# Music in baroque style on youtube.



## Jortex (Jul 15, 2009)

I'd like to present some todays classical composers, which I found on youtube.
Music presented below is not modern-stylized, but written that, like it would have been written in baroque age  I think, this topic suits there, because this music is for everyone 

*Piano/Harpsichord music:*
G. Colburn:
Allegro in C Minor

G. Kesik - Preludes & Fugues in Bach's style: 
C Major;
C-Sharp Major;
C-Sharp Minor;
D Major;
D Minor;
F-Sharp Minor;
B Major

P.F. West - Fugues:
C Major;
C-Sharp Minor;
E Minor;
A Minor;

P.F. West - Keyboard Suite:
Allemande;
Courante;
Sarabande;
Bourree;
Gigue;

O. Zlatarski - Fugues:
C Major;
D Minor;

*Organ music:*
G. Kesik:
Toccata & Fugue in G Minor

J.P. Verpeaux:
Fantasia & Fugue in C Minor;
Prelude in F Minor;
Passacaglia in C Minor;
Retroccata & Fugue in D Minor
Choral "God saves the Sailor"

O. Zlatarski: 
Fugue in F Minor

*Concertos:*
G. Kesik - Harpsichord Concerto in A Minor
Part 1.
Part 2.
Part 3.

P.F. West - Oboe Concerto in B Minor
Part 1.
Part 2.
Part 3.

P.F. West - Flute Concerto in A Minor
Part 1.
Part 2.
Part 3.
Part 4.

*Other Chamber Music:*
P.F. West - Trio Sonata for Flute, Violin & Harpsichord
Part 1.
Part 2.

P.F. West - Trio Sonata for Flute, Recorder & Harpsichord
Part 1.
Part 2.
Part 3.

P.F. West - Sonata for Flute & Harpsichord
Part 1.
Part 2.
Part 3.

O. Zlatarski - Trio for Flute, Oboe & Bassoon
Part 1.
Part 2.
Part 3.

Have a nice listening and enjoy!


----------



## Guest (Jul 15, 2009)

Thanks, will have a listen when my new quota of GB start, I only have 400MB left and it has to last a few more days.


----------



## Jortex (Jul 15, 2009)

I have found next neo-baroque composer: Jacques Louw Jurgens


----------



## Rasa (Apr 23, 2009)

That's just weird


----------



## Guest (Jul 19, 2009)

Sounds electronic to me


----------



## Weston (Jul 11, 2008)

Andante said:


> Sounds electronic to me


Yeah, it's great!


----------



## Guest (Jul 19, 2009)

Weston said:


> Yeah, it's great!


Grating more like ugh


----------



## lilypond (May 8, 2010)

Which ones do you find grating?
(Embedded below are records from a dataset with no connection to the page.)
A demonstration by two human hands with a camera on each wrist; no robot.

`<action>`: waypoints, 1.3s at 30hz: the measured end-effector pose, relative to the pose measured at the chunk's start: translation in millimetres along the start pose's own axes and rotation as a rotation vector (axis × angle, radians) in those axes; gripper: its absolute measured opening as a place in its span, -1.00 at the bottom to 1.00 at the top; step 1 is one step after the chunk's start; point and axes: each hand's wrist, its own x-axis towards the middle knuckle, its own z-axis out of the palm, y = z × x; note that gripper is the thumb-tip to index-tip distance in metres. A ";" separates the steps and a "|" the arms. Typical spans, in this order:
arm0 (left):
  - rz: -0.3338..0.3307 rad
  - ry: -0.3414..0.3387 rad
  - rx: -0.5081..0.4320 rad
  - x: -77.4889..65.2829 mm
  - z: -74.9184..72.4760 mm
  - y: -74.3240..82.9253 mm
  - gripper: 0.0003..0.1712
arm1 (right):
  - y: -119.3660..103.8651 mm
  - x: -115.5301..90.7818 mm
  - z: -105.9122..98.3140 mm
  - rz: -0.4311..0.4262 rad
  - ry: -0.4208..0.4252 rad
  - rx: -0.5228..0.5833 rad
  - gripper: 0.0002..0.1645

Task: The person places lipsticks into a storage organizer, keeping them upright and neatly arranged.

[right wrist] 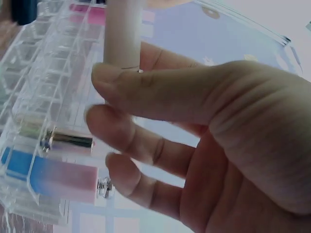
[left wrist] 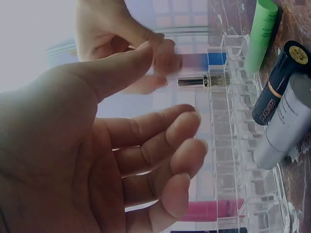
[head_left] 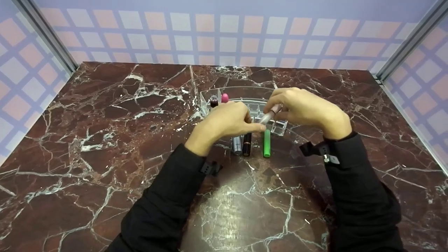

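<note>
My right hand (head_left: 308, 108) pinches a pale cosmetic tube (right wrist: 122, 36) between thumb and fingers, holding it tilted above a clear compartmented organizer (left wrist: 227, 133). Close by, my left hand (head_left: 224, 120) has its thumb stretched toward the tube's lower end; whether it touches cannot be told. The left fingers are loosely bent, with nothing in the palm in the left wrist view. Inside the organizer stand a blue-and-pink tube (right wrist: 63, 177), a gold-banded lipstick (right wrist: 70, 140), a bright pink tube (left wrist: 209, 209) and a dark tube (head_left: 214, 100).
In front of the organizer, a silver tube (head_left: 237, 145), a black lipstick (head_left: 247, 145) with a gold band and a green tube (head_left: 267, 143) lie on the dark red marbled table (head_left: 105, 157). Checkered panels (head_left: 224, 35) enclose the table at the back and sides.
</note>
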 end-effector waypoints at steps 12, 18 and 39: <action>0.001 0.032 0.015 -3.8 -4.8 -12.6 -0.67 | 5.8 -1.0 1.9 0.041 0.047 0.054 -0.70; -0.003 0.014 0.000 -6.8 -9.2 -15.8 -0.72 | 11.6 -4.4 2.2 0.070 0.057 0.062 -0.71; 0.006 -0.027 0.004 -7.4 -9.5 -18.8 -0.63 | 13.1 -0.3 5.8 0.151 0.040 0.113 -0.69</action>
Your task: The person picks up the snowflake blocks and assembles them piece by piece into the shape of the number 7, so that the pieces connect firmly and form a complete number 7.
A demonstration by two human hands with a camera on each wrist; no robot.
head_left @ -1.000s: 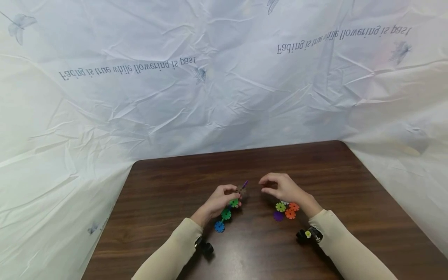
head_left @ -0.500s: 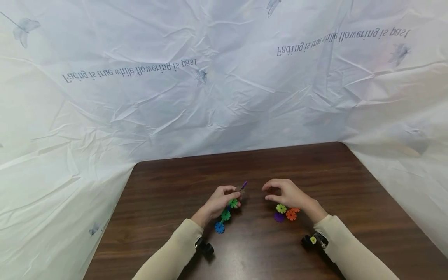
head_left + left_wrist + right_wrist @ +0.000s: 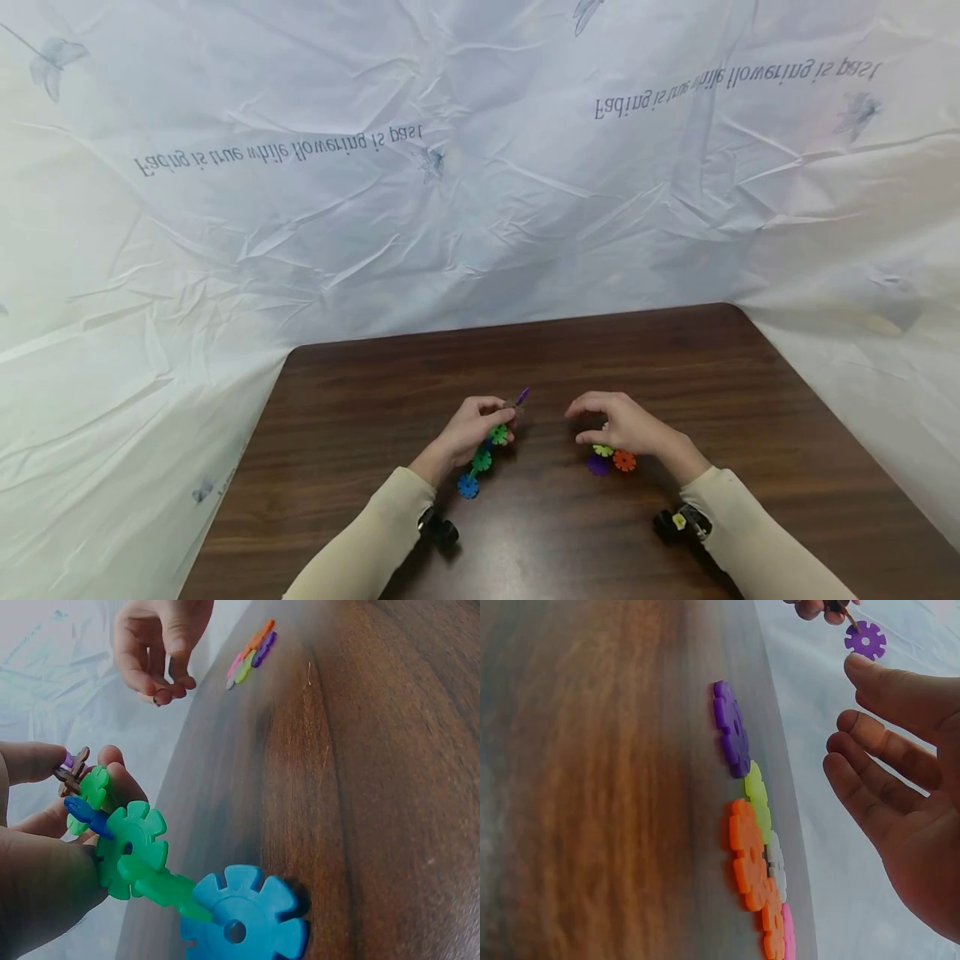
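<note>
- The left hand (image 3: pixel 468 429) pinches a chain of interlocking flower-shaped discs (image 3: pixel 154 825) near its brown disc (image 3: pixel 79 763), thumb against fingers.
- A purple disc (image 3: pixel 874 639) tops the chain; a light blue disc (image 3: pixel 259 911) ends it, low over the table (image 3: pixel 360 400).
- The right hand (image 3: pixel 630 427), thumb spread from gently bent fingers, holds nothing above the table.
- Near it, loose purple (image 3: pixel 731 731), yellow-green (image 3: pixel 757 802), orange (image 3: pixel 744 851), white (image 3: pixel 778 870) and pink discs (image 3: pixel 789 930) lie clustered on the tabletop.
</note>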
Is there one or two that you find at least bearable?


----------



## lilypond (May 8, 2010)

Rasa said:


> That's just weird


Do you think neo-baroque music is weird, or what specifically are you referring to?


----------



## HarpsichordConcerto (Jan 1, 2010)

Very interesting. I think the music is fantastic. I can relate to it. (I listened to several of the links, not all of them yet). I quite like it.

Many seem to be played on the synthesizer? The composers should try performing the pieces using a period band of gut strung string instruments and Barqoue pitch, say 415Hz and suitable speeds. I think there is a lot of potential here.

"Neo-Baroque" - I have never heard of that before. This is new music because it is composed today in a style that many people today can relate to.


----------



## Jeremy Marchant (Mar 11, 2010)

Sterile, pointless and vacuous.


----------



## lilypond (May 8, 2010)

Jeremy Marchant said:


> Sterile, pointless and vacuous.


A rather harsh assessment, won't you say? Have you listened to all of them? Is there any one in particular that you would at least say has potential?


----------



## lilypond (May 8, 2010)

HarpsichordConcerto said:


> Very interesting. I think the music is fantastic. I can relate to it. (I listened to several of the links, not all of them yet). I quite like it.
> 
> Many seem to be played on the synthesizer? The composers should try performing the pieces using a period band of gut strung string instruments and Barqoue pitch, say 415Hz and suitable speeds. I think there is a lot of potential here.
> 
> "Neo-Baroque" - I have never heard of that before. This is new music because it is composed today in a style that many people today can relate to.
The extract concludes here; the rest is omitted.